--- About this task ---
I'd like the full listing transcribed exactly, with no images included.

**********

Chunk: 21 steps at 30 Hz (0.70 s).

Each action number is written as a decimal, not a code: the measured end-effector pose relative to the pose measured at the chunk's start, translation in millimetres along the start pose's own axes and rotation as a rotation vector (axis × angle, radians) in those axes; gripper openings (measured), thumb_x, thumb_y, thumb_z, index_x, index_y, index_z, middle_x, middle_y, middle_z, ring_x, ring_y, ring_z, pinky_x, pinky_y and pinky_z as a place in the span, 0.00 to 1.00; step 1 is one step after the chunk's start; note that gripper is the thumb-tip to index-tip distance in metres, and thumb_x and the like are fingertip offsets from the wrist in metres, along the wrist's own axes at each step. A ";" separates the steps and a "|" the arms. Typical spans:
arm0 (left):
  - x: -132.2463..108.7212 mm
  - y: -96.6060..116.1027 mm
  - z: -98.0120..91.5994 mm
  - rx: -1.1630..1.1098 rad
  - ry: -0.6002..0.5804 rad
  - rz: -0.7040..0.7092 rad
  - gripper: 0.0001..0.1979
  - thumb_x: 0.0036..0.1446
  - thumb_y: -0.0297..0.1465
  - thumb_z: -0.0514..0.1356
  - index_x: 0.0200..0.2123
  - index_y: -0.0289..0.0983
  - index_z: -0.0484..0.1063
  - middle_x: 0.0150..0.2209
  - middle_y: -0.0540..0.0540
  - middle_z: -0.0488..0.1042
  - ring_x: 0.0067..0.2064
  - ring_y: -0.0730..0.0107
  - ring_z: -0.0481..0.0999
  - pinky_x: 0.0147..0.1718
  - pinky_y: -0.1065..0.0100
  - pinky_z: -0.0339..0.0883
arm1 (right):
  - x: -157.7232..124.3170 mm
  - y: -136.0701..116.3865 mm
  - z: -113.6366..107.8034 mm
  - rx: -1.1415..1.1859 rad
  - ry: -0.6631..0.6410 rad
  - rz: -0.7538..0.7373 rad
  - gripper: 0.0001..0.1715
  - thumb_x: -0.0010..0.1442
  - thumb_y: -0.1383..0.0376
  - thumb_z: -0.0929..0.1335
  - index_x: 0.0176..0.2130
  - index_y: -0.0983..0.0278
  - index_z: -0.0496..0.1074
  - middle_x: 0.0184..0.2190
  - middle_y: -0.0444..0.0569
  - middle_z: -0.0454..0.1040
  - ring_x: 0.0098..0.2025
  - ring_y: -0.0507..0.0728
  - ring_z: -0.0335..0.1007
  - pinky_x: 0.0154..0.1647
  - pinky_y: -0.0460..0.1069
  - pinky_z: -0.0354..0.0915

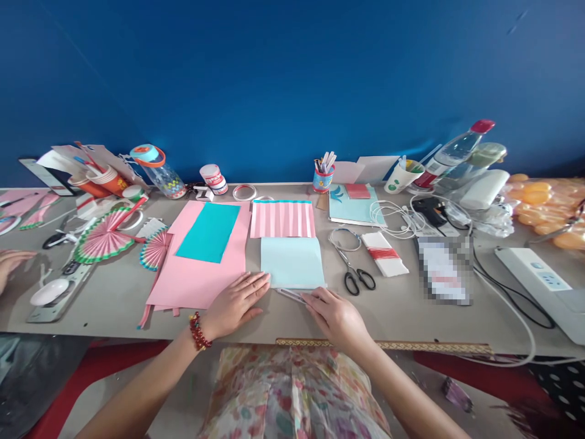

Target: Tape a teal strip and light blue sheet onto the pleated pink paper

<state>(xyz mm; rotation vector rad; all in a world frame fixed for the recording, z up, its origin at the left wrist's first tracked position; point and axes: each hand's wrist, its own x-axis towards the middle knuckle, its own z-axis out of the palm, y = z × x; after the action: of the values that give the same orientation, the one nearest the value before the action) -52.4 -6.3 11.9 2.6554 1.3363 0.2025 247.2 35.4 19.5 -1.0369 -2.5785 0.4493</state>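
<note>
My left hand (pixel 237 303) lies flat with its fingers stretched out, the fingertips at the lower left corner of a pale blue paper sheet (pixel 292 262). The sheet's far edge curves as if folded over. My right hand (pixel 336 314) is closed around the end of a slim, pale craft knife (pixel 291 296), just below the sheet's near edge. Its grip is partly hidden by the fingers. Beyond the sheet is a pleated pink paper (pixel 283 219) with a blue edge. To the left, a bright blue paper piece (pixel 209 231) rests on large pink sheets (pixel 201 283).
Black-handled scissors (pixel 354 277) and a card wound with red thread (pixel 385 254) lie at right. Folded paper fans (pixel 103 236) and a power strip (pixel 64 292) sit left. Bottles (pixel 454 155) and a pen cup (pixel 323 177) stand along the wall. Another person's hand (pixel 13 262) shows far left.
</note>
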 end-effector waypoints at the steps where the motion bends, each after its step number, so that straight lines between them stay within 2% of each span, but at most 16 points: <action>1: -0.1 0.0 0.1 0.002 -0.007 -0.002 0.30 0.69 0.42 0.47 0.70 0.42 0.43 0.70 0.44 0.50 0.70 0.60 0.50 0.66 0.52 0.51 | 0.4 0.1 0.6 0.003 -0.003 -0.001 0.19 0.69 0.68 0.58 0.52 0.62 0.72 0.39 0.51 0.74 0.37 0.54 0.72 0.35 0.47 0.65; 16: -0.5 -0.2 1.2 -0.023 0.008 -0.013 0.29 0.70 0.41 0.47 0.70 0.43 0.43 0.70 0.46 0.50 0.70 0.60 0.50 0.67 0.52 0.50 | 1.2 -2.5 1.2 0.007 -0.007 -0.010 0.19 0.69 0.68 0.58 0.52 0.62 0.72 0.38 0.51 0.74 0.37 0.54 0.71 0.35 0.46 0.66; 21: -3.4 -1.4 -2.5 -0.105 0.065 -0.063 0.27 0.71 0.36 0.45 0.70 0.44 0.45 0.69 0.46 0.51 0.69 0.62 0.54 0.66 0.55 0.55 | 1.3 -2.9 0.6 0.007 -0.004 -0.001 0.18 0.68 0.69 0.59 0.51 0.62 0.73 0.39 0.51 0.74 0.37 0.55 0.72 0.34 0.46 0.66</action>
<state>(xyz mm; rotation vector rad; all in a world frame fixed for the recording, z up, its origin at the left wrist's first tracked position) -56.0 -8.0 13.9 2.5365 1.3861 0.3443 244.3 34.2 20.4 -1.0330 -2.5789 0.4609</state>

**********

--- Exercise answer ---
Chunk: 21 steps at 30 Hz (0.70 s).

Each action number is written as a decimal, not a code: the measured end-effector pose relative to the pose measured at the chunk's start, translation in millimetres along the start pose's own axes and rotation as a rotation vector (axis × angle, radians) in those axes; gripper openings (measured), thumb_x, thumb_y, thumb_z, index_x, index_y, index_z, middle_x, middle_y, middle_z, ring_x, ring_y, ring_z, pinky_x, pinky_y and pinky_z as a place in the span, 0.00 to 1.00; step 1 is one step after the chunk's start; note that gripper is the thumb-tip to index-tip distance in metres, and thumb_x and the like are fingertip offsets from the wrist in metres, along the wrist's own axes at each step. A ";" separates the steps and a "|" the arms. Typical spans:
arm0 (left):
  - x: -132.2463..108.7212 mm
  - y: -96.6060..116.1027 mm
  - z: -98.0120..91.5994 mm
  - rx: -1.1630..1.1098 rad
  - ry: -0.6002..0.5804 rad
  - rz: -0.7040..0.7092 rad
  - gripper: 0.0001..0.1979
  - thumb_x: 0.0036..0.1446
  - thumb_y: -0.0297..0.1465
  - thumb_z: -0.0514..0.1356
  - index_x: 0.0200..0.2123
  - index_y: -0.0289..0.0983
  - index_z: -0.0484..0.1063
  - middle_x: 0.0150..0.2209
  - middle_y: -0.0540..0.0540
  - middle_z: -0.0488..0.1042
  - ring_x: 0.0067..0.2064
  - ring_y: -0.0730..0.0107
  - ring_z: -0.0481..0.0999
  - pinky_x: 0.0147..0.1718
  - pinky_y: -0.1065..0.0100
  - pinky_z: -0.0339..0.0883
arm1 (right):
  - x: -157.7232..124.3170 mm
  - y: -136.0701..116.3865 mm
  - z: -113.6366..107.8034 mm
  - rx: -1.1415..1.1859 rad
  - ry: -0.6631..0.6410 rad
  - rz: -0.7538..0.7373 rad
  - gripper: 0.0001..0.1715
  - thumb_x: -0.0010..0.1442
  - thumb_y: -0.1383..0.0376
  - thumb_z: -0.0929..0.1335
  - index_x: 0.0176..0.2130
  - index_y: -0.0983..0.0278
  - index_z: -0.0496..0.1074
  - middle_x: 0.0184..0.2190
  - middle_y: -0.0444..0.0569
  - middle_z: -0.0454..0.1040
  - ring_x: 0.0098..0.2025
  - ring_y: -0.0507..0.0728
  - ring_z: -0.0335..0.1007
  - pinky_x: 0.0154..0.1647
  - pinky_y: -0.0460..0.1069
  - pinky_z: -0.0354..0.0915


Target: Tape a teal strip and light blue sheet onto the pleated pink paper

<state>(xyz mm; rotation vector rad; all in a world frame fixed for the recording, z up, its origin at the left wrist's first tracked position; point and axes: each hand's wrist, its own x-axis towards the middle knuckle, its own z-axis out of the palm, y = z × x; after the action: of the values that give the same orientation, the one nearest the value before the action) -52.4 -6.3 11.9 2.6554 1.3363 0.2025 247.2 35.4 19.5 -1.0369 -2.5785 0.4493</state>
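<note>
My left hand (pixel 237 303) lies flat with its fingers stretched out, the fingertips at the lower left corner of a pale blue paper sheet (pixel 292 262). The sheet's far edge curves as if folded over. My right hand (pixel 336 314) is closed around the end of a slim, pale craft knife (pixel 291 296), just below the sheet's near edge. Its grip is partly hidden by the fingers. Beyond the sheet is a pleated pink paper (pixel 283 219) with a blue edge. To the left, a bright blue paper piece (pixel 209 231) rests on large pink sheets (pixel 201 283).
Black-handled scissors (pixel 354 277) and a card wound with red thread (pixel 385 254) lie at right. Folded paper fans (pixel 103 236) and a power strip (pixel 64 292) sit left. Bottles (pixel 454 155) and a pen cup (pixel 323 177) stand along the wall. Another person's hand (pixel 13 262) shows far left.
</note>
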 end-effector waypoints at the steps where the motion bends, each after its step number, so that straight lines between them stay within 2% of each span, but at most 16 points: <action>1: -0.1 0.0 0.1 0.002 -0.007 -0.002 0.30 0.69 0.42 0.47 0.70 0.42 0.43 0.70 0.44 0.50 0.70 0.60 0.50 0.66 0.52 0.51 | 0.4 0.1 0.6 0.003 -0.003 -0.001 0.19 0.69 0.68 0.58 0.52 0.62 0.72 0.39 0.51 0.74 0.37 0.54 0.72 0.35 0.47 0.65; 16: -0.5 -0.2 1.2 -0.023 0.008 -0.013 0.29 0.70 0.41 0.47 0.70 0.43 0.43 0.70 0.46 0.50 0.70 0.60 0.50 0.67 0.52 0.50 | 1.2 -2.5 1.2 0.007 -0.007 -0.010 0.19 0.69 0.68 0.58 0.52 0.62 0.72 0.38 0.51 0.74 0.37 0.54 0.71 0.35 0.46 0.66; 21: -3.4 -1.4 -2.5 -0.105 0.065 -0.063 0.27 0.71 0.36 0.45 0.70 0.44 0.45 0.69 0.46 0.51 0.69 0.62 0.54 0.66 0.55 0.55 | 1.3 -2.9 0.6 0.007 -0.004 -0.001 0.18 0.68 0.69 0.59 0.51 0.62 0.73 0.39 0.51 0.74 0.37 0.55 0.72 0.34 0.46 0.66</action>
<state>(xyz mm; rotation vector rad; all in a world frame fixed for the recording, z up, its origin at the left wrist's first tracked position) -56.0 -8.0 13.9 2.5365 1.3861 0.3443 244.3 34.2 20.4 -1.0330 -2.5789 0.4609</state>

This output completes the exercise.